_DIRECTIONS FOR THIS TASK_
One part of the entries below is wanted: the lines from the one containing "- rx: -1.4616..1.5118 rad" through the one containing "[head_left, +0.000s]". Write those out exactly and nothing else.

────────────────────────────────────────

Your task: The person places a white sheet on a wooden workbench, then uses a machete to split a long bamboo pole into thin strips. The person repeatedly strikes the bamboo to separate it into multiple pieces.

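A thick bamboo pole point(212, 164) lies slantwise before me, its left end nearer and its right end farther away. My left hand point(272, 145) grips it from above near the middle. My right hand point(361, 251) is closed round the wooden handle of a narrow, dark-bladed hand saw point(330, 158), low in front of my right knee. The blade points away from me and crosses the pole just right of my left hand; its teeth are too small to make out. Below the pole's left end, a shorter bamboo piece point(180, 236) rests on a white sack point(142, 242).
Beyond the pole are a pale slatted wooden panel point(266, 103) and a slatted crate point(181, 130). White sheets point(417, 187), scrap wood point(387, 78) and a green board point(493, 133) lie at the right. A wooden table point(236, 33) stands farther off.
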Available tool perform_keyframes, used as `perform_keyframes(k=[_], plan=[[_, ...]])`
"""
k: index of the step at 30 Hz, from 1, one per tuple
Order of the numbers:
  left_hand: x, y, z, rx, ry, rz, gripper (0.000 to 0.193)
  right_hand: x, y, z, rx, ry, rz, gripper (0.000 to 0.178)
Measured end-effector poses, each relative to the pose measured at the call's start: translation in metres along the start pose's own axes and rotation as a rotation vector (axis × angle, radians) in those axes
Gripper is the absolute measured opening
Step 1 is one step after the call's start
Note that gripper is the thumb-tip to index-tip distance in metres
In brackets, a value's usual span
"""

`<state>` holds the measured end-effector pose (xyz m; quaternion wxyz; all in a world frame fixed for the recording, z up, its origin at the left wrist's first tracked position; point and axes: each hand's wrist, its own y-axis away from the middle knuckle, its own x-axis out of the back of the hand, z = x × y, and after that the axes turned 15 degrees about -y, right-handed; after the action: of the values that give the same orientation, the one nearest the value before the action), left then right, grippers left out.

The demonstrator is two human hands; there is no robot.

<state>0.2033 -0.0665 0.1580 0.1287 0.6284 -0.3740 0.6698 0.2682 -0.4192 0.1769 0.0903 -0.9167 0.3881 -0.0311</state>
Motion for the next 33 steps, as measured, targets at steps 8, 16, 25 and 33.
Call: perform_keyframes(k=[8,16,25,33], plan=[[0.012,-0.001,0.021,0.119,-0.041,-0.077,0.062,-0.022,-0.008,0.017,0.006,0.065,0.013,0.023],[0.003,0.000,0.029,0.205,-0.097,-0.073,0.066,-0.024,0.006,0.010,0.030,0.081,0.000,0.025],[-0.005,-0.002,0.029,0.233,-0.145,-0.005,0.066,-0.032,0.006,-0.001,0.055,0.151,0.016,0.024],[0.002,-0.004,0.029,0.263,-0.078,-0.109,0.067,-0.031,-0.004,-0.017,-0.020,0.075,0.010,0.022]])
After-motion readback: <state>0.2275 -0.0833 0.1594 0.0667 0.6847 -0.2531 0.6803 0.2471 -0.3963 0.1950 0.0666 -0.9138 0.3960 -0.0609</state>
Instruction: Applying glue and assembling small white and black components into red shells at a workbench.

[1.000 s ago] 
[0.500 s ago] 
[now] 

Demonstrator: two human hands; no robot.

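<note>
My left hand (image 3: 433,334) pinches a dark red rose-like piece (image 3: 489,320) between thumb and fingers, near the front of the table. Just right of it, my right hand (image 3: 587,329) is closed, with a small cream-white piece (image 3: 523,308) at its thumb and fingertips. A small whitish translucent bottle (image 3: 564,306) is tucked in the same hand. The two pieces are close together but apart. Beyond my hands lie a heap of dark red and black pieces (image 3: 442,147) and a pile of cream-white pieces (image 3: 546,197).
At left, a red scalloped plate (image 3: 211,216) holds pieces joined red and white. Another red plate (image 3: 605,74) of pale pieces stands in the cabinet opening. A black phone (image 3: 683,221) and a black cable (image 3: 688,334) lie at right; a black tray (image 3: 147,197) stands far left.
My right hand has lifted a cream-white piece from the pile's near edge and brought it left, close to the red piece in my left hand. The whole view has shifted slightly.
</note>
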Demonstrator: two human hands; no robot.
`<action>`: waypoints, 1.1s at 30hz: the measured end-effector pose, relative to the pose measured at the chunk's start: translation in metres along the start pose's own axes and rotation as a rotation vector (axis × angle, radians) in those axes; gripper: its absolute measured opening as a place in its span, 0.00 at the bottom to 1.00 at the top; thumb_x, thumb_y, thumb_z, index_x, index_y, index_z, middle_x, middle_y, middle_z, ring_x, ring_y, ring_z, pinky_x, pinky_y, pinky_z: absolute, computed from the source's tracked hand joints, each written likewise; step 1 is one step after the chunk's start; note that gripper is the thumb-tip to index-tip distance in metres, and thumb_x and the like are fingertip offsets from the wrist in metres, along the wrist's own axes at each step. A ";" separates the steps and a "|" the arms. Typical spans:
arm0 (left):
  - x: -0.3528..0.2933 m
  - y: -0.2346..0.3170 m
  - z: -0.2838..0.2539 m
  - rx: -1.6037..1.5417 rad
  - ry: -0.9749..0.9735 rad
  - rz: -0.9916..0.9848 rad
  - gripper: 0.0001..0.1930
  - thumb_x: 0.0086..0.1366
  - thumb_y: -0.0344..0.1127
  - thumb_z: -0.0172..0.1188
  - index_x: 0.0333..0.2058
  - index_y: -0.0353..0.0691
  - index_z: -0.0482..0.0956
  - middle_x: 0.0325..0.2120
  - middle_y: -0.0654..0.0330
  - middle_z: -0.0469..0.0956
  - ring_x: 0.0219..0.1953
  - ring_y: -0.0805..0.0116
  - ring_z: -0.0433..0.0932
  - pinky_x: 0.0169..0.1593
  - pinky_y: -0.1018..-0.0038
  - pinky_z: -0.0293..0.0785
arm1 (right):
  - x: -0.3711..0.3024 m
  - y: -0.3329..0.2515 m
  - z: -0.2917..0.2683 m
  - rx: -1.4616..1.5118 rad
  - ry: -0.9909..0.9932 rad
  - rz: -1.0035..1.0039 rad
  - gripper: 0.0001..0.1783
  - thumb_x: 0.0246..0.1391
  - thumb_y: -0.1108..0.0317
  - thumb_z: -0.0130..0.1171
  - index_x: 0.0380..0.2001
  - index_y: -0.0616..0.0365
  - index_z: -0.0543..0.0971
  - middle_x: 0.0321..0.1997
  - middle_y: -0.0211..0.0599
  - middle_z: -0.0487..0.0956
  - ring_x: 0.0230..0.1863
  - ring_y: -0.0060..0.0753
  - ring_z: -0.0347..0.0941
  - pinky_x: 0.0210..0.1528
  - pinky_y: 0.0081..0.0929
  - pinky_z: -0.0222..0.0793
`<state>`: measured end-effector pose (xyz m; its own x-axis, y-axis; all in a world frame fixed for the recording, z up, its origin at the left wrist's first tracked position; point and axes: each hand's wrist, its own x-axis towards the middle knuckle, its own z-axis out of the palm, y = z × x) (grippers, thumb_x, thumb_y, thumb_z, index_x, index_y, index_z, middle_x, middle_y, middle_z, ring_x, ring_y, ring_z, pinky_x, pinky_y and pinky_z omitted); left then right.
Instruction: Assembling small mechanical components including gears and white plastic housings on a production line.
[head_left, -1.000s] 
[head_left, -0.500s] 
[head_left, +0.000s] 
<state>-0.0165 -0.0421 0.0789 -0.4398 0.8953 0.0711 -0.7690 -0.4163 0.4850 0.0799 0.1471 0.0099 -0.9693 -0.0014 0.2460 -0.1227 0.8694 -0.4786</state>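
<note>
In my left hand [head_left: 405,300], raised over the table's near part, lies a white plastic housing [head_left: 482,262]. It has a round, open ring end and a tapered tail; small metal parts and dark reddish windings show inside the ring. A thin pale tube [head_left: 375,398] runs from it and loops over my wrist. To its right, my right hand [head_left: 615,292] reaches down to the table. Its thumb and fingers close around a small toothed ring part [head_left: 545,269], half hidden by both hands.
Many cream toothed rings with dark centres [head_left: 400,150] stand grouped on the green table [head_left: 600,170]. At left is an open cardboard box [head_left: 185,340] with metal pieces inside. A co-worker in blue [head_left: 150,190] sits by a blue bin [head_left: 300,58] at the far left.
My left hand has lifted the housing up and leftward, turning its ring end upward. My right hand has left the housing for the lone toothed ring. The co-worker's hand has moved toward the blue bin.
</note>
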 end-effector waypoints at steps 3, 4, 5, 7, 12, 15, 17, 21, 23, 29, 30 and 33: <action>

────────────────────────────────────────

_WRITTEN RESPONSE_
  - rx: -1.4616..1.5118 rad
  - ry: -0.9909..0.9932 rad
  - rz: -1.0035..1.0039 rad
  - gripper: 0.0001..0.1783
  - thumb_x: 0.0246..0.1391
  - thumb_y: -0.1108..0.0317
  - thumb_z: -0.0130..0.1171
  - index_x: 0.0380..0.2001
  - index_y: -0.0616..0.0365
  - index_z: -0.0543..0.0971
  - middle_x: 0.0321..0.1997
  - middle_y: -0.0211..0.0599
  - middle_z: -0.0487..0.0956
  - ring_x: 0.0230..0.1863
  - ring_y: -0.0060..0.0753
  - ring_z: -0.0347..0.0941
  - pinky_x: 0.0210..0.1528
  - pinky_y: 0.0081..0.0929
  - pinky_z: -0.0222..0.0793
`<state>`: measured end-effector pose (xyz m; its own x-axis, y-axis; all in a world frame fixed for the recording, z up, its origin at the left wrist's first tracked position; point and axes: each hand's wrist, its own x-axis towards the middle knuckle, its own z-axis out of the palm, y = z × x) (grippers, thumb_x, thumb_y, thumb_z, index_x, index_y, index_z, middle_x, middle_y, middle_z, ring_x, ring_y, ring_z, pinky_x, pinky_y and pinky_z omitted); left then right.
Instruction: Assembling small mechanical components including gears and white plastic housings on a production line.
[head_left, -1.000s] 
[head_left, -0.500s] 
[head_left, +0.000s] 

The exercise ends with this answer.